AIM OF THE TASK » In the lines below, count those containing the word "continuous" and give the number alone.

DATA RECORDS »
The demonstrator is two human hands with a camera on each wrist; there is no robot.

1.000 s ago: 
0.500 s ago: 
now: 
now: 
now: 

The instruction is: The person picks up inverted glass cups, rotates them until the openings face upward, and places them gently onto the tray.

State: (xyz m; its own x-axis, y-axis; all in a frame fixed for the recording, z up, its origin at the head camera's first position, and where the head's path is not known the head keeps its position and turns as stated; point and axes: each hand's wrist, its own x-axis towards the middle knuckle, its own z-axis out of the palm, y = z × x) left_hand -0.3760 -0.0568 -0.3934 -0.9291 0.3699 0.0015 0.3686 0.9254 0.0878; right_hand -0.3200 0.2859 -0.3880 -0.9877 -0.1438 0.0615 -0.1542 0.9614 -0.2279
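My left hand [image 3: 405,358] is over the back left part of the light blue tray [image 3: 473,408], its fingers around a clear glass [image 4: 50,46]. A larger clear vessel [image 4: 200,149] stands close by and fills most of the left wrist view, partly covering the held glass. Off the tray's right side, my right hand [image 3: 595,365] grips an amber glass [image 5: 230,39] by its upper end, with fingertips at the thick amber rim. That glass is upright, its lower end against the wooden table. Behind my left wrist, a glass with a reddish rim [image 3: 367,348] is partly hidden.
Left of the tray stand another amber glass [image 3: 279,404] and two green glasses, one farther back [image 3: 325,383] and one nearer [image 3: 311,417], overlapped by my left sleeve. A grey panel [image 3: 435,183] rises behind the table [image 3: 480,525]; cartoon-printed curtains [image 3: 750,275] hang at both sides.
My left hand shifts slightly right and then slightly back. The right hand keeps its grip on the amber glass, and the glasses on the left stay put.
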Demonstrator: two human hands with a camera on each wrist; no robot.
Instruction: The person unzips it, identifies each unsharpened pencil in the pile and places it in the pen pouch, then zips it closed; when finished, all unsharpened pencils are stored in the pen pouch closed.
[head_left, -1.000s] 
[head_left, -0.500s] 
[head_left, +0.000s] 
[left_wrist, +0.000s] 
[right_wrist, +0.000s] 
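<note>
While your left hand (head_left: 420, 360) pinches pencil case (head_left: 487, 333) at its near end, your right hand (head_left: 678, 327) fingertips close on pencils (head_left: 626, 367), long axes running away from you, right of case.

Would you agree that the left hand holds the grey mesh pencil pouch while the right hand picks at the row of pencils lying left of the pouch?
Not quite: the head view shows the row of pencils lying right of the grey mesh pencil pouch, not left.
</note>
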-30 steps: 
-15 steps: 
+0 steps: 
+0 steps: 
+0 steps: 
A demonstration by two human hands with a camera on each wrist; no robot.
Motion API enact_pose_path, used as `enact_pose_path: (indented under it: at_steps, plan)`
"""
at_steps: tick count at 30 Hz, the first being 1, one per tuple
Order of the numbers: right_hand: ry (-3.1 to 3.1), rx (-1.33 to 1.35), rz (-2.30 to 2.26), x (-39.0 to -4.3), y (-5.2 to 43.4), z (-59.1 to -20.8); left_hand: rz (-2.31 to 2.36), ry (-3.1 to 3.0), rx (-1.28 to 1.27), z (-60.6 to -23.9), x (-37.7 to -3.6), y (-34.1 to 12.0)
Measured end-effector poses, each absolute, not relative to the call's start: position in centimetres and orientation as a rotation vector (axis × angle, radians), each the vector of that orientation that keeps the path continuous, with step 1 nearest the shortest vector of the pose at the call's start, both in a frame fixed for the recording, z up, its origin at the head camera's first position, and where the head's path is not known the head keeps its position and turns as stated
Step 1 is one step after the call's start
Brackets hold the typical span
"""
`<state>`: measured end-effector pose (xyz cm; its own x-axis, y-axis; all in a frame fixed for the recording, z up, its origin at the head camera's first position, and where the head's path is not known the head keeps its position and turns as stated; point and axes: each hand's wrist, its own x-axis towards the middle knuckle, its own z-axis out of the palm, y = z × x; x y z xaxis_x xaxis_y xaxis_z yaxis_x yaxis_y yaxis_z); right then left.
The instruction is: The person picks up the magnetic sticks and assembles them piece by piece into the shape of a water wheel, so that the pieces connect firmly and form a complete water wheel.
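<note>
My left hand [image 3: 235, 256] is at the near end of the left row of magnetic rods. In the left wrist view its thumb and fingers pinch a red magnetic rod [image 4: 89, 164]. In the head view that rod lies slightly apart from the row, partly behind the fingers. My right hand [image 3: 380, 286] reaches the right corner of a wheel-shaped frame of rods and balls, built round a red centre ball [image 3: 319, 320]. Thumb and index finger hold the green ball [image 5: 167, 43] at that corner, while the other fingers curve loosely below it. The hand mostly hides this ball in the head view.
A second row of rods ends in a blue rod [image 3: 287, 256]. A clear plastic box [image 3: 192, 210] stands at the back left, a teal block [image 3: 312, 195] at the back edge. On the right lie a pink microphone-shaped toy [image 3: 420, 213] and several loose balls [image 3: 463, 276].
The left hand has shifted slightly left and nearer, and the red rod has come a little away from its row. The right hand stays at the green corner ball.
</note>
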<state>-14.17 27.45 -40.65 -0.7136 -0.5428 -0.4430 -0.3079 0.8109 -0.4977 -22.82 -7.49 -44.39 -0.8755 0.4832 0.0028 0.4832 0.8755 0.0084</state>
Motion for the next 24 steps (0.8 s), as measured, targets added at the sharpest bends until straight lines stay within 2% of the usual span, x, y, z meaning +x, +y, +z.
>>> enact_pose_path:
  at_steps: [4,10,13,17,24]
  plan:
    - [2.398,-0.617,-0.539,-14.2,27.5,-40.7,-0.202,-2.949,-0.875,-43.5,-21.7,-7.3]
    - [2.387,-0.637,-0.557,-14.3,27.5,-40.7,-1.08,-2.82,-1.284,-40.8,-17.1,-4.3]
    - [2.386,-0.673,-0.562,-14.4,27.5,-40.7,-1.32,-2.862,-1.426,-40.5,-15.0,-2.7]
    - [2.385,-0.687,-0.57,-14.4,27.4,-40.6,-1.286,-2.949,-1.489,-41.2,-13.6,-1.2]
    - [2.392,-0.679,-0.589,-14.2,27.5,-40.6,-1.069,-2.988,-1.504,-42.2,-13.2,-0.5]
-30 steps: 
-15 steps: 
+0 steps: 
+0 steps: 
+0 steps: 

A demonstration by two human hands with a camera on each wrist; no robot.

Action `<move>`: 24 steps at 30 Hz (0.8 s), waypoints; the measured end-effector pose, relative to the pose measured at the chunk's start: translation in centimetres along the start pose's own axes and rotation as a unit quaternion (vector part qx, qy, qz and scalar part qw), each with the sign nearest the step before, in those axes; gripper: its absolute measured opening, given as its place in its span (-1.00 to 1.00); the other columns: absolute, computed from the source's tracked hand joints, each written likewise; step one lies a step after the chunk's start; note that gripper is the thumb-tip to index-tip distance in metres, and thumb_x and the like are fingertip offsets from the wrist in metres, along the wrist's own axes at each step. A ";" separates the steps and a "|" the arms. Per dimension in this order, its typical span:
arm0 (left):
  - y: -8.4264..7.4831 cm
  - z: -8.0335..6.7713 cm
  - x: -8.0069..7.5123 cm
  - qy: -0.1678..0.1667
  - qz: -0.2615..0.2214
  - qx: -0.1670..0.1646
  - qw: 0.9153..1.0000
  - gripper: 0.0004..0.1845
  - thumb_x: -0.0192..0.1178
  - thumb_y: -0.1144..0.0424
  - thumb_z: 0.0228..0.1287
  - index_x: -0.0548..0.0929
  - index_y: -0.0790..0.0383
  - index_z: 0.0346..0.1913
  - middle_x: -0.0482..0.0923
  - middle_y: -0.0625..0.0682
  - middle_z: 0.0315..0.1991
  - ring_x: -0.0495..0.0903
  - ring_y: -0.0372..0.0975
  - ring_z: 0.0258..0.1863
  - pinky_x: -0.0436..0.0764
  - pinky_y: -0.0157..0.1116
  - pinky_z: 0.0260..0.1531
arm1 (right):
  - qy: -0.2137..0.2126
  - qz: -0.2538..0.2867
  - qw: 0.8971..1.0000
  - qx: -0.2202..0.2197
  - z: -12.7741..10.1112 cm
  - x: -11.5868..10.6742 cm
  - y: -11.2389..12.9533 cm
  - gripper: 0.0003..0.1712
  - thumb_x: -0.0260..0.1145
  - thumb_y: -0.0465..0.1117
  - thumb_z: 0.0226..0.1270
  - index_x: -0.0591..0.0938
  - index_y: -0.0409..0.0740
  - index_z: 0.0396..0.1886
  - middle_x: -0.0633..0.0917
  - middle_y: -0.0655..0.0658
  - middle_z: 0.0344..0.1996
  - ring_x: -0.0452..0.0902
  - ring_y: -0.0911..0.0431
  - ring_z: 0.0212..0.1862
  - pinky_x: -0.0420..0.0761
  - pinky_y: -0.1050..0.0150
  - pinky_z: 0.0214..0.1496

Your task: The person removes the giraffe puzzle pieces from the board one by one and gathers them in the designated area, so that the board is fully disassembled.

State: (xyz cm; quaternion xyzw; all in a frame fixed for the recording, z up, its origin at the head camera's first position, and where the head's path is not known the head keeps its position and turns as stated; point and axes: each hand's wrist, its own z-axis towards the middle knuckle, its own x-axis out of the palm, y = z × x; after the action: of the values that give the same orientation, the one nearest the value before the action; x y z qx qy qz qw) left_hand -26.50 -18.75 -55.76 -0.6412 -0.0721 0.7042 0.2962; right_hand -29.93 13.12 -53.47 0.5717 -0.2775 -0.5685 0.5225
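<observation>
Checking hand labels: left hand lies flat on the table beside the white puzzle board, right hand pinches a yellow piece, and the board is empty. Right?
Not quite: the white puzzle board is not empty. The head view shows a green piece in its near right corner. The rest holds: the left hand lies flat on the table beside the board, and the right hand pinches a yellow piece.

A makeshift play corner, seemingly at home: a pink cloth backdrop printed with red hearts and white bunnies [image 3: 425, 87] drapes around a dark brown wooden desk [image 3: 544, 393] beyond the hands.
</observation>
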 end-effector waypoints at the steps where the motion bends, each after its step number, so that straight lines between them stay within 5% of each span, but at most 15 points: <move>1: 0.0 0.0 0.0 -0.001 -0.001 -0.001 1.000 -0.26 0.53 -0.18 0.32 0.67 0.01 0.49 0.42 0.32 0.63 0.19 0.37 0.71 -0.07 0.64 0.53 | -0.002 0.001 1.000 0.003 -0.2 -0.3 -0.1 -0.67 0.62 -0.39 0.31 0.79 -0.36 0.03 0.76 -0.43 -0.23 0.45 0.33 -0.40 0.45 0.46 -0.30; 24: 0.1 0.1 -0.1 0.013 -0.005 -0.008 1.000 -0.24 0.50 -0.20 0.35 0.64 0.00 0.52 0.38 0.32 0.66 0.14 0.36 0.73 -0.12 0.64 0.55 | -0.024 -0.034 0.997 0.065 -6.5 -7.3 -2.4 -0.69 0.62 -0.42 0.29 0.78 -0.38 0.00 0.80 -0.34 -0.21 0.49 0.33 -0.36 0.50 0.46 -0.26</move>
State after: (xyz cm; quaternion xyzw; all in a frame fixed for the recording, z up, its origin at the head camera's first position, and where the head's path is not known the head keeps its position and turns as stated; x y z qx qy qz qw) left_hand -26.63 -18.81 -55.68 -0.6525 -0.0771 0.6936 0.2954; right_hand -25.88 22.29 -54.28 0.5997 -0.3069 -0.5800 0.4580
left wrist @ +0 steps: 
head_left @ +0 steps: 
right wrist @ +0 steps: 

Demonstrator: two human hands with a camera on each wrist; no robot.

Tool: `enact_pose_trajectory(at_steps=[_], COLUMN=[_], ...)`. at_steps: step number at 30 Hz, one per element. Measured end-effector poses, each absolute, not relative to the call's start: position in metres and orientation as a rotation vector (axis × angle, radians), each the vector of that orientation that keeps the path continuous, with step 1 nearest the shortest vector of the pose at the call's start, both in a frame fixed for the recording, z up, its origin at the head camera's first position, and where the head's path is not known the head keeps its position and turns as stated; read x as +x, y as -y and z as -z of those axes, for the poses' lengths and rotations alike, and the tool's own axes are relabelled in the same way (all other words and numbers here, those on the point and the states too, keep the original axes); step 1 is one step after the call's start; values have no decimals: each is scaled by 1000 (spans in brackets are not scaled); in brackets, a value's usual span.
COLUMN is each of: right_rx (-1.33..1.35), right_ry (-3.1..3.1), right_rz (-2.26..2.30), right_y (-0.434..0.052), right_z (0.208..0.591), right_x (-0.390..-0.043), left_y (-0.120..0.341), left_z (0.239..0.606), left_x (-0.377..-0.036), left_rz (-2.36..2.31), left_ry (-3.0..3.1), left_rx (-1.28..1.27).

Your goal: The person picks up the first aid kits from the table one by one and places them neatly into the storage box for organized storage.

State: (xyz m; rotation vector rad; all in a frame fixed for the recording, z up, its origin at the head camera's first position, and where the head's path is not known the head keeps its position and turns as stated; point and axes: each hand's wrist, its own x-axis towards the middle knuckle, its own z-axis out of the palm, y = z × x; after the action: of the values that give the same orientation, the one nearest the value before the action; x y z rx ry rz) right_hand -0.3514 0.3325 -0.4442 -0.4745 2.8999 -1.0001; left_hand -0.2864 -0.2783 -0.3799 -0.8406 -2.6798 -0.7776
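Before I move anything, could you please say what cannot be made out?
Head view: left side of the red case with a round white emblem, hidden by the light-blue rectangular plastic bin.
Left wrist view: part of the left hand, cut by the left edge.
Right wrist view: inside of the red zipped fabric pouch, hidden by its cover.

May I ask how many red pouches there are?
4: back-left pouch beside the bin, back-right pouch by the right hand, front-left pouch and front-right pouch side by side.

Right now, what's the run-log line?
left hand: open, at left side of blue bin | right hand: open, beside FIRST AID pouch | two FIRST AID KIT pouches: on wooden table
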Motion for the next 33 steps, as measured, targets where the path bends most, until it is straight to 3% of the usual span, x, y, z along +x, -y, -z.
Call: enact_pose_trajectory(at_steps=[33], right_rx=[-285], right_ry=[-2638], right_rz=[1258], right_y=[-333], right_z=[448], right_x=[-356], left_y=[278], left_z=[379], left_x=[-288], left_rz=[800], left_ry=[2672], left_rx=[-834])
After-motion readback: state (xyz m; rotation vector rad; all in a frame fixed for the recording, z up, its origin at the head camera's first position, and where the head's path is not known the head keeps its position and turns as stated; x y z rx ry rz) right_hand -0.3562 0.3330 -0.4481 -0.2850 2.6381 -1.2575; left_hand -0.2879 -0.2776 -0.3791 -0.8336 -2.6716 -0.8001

REPLY » 2